— Знаете, что меня разбудило? Мне снилось, что я слышу прекрасный женский голос. Жаркое солнце светило в комнату, и женщина на улице пела: «И лаванды, и лаванды я возьму-у…»[65]
— А вы очень верно поете, господин профессор, — сказала Релли.
— О, это единственная песня, которую я умею петь. Может быть, потому мне и приснилась именно она? Самой певицы я не видел, но уверен, что это была главная женщина в моей жизни. Вчера я встретил ее впервые, она подарила мне яблоко, а кроме того — спасла жизнь.
Женщины его почти не слушали. Им было явно не интересно, что он думал об этой встрече.
— В двадцать лет человек должен найти свою идею, в тридцать — женщину, в сорок — свою истину, в пятьдесят он должен удовлетворить жажду славы, в шестьдесят — создать произведение более великое, нежели сам автор, а в семьдесят должен стать смиренным по отношению к ничтожнейшему из братьев своих и дерзким по отношению к небесам. Но эти сезоны своей жизни человек узнает, лишь когда они уже давно миновали.
Женщин не заинтересовало и это, хотя они и не знали, что этот афоризм он повторял даже слишком часто. Штеттен упал духом, но добавил:
— Я сформулировал эту максиму в двадцать пять лет. Большинство узнает расписание своей судьбы слишком поздно, когда все поезда уже бесповоротно ушли. Я же узнал его достаточно рано, так что всегда заранее знал время отхода каждого поезда, на который опаздывал.
— Не слишком ли многого вы от нас требуете, господин профессор, — сочувствия и восхищения одновременно?
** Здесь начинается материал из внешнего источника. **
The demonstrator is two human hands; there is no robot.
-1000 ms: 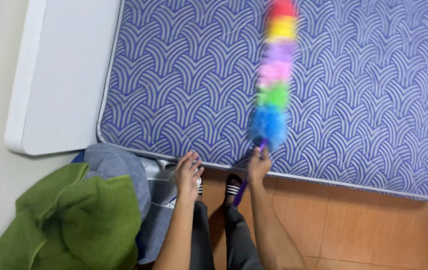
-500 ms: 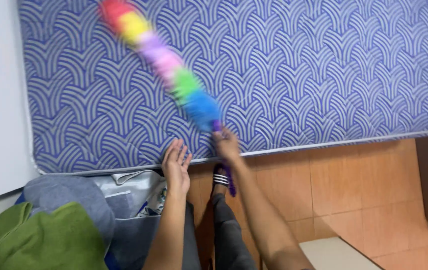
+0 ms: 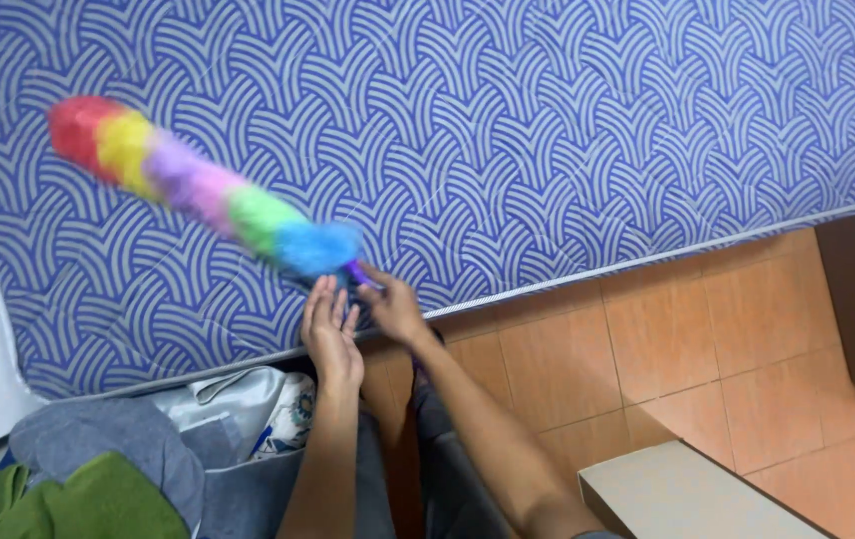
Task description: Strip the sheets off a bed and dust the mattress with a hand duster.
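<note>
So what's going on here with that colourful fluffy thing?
A person is holding a rainbow duster by its purple handle in the right hand, its fluffy head lying across a blue patterned mattress. The left hand is open beside it, holding nothing. A pile of clothes sits on the floor at the mattress edge.
</note>
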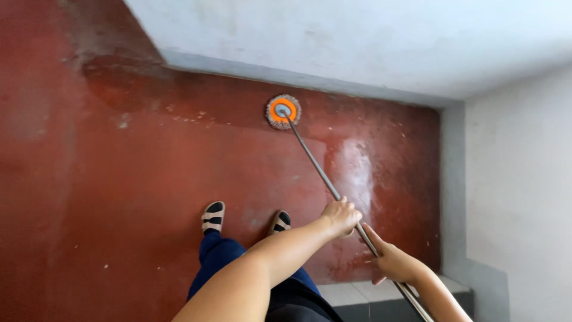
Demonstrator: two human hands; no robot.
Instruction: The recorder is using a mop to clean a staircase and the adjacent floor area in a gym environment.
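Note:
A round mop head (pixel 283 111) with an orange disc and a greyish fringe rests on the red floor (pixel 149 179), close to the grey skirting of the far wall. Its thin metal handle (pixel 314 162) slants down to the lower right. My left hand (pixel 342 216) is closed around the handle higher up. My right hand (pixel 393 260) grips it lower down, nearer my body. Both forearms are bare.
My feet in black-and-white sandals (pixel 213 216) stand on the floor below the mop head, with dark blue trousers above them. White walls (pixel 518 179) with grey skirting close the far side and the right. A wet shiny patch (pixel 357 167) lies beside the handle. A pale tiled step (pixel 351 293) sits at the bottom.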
Женщины, откровенно дрожащие за жизнь своих мужей, вряд ли могут составить чуткую и достойную вас аудиторию, этого вы не вправе от нас ожидать, — сказала Мара.
— Я только пытался развлечь вас. Вы могли бы сказать, как говорит мой друг Фабер, что это — самодовольная философия загнивающего господствующего класса. Но если она недостаточно серьезна, то как раз хороша для того, чтобы помочь чересчур серьезной молодежи скоротать час своего времени, который она в виде исключения не может потратить на героические дела, а вынуждена ждать. Я, деточка, старый историк. В свои мрачные часы, то есть почти всегда, человечество принималось действовать, чаще всего — глупо и злобно, но в свои светлые часы оно ждало: солнца, луны, Спасителя, возрождения, тысячелетнего рейха, бесклассового общества. Добрые люди ждут, злые — действуют…
— А умные, — перебила его Мара, — пытаются отвлечь себя и других.
Штеттен умолк. Он был здесь лишний. Релли провела его в комнату, где для него была приготовлена постель. Она держалась с ним особенно ласково, словно хотела загладить резкость Мары.
После полуночи раздался звонок из Праги. Вассо пришлось в последнюю минуту изменить маршрут, он поехал прямо туда. Там он и будет ждать Мару.
Глава пятая
Земля была мягкая и подавалась под ногами. Можно было подумать, что идешь по болоту, но это была добрая, мягкая земля, глубоко пропитанная дождем и снегом. Она комьями липла к башмакам и брюкам мужчин. То и дело кто-нибудь из них останавливался, заметив, что идти стало тяжело, и прикладом винтовки или рукой счищал налипшую землю.
Эди подумал: счастливые люди. Никому из них и в голову не приходит, что это родная земля липнет к ним, не пускает.
Даже когда дождь утихал ненадолго, они этого почти не замечали: воздух был все так же влажен, пахло дождем и казалось, что метрах в ста от тебя небо упало на землю, покрыв ее серыми лохмотьями.
Всего их было человек тридцать, а вел их Хофер. Когда они вспоминали об оставленном городе, эти пять дней почти беспрерывных боев и стрельбы казались им каким-то бесконечно долгим периодом. Они были взрослыми людьми, так что и год для них не был слишком долог. Но для того чтобы измерить эти пять неизмеримо долгих дней, пришлось бы разложить их на бесчисленное количество невероятно долгих минут. Уходя, они знали, что Красной Вены больше нет. Теперь они пробивались к границе. То же пытались сделать и другие отряды. Идя к границе, они не выпускали из рук оружия: враг преследовал их, он мог появиться в любой момент, он был всюду, они были окружены.
Местность была ровная. Хофер приказал идти редкой цепью. Вначале, после перехода через Дунай, они еще выполняли этот приказ. Шли почти молча, даже завзятым весельчакам говорить не хотелось, впервые каждый вновь остался наедине с собой. Потом их снова потянуло друг к другу, одиночество и молчание были слишком тяжелы, и цепь распалась на небольшие группы, шедшие одна за другой.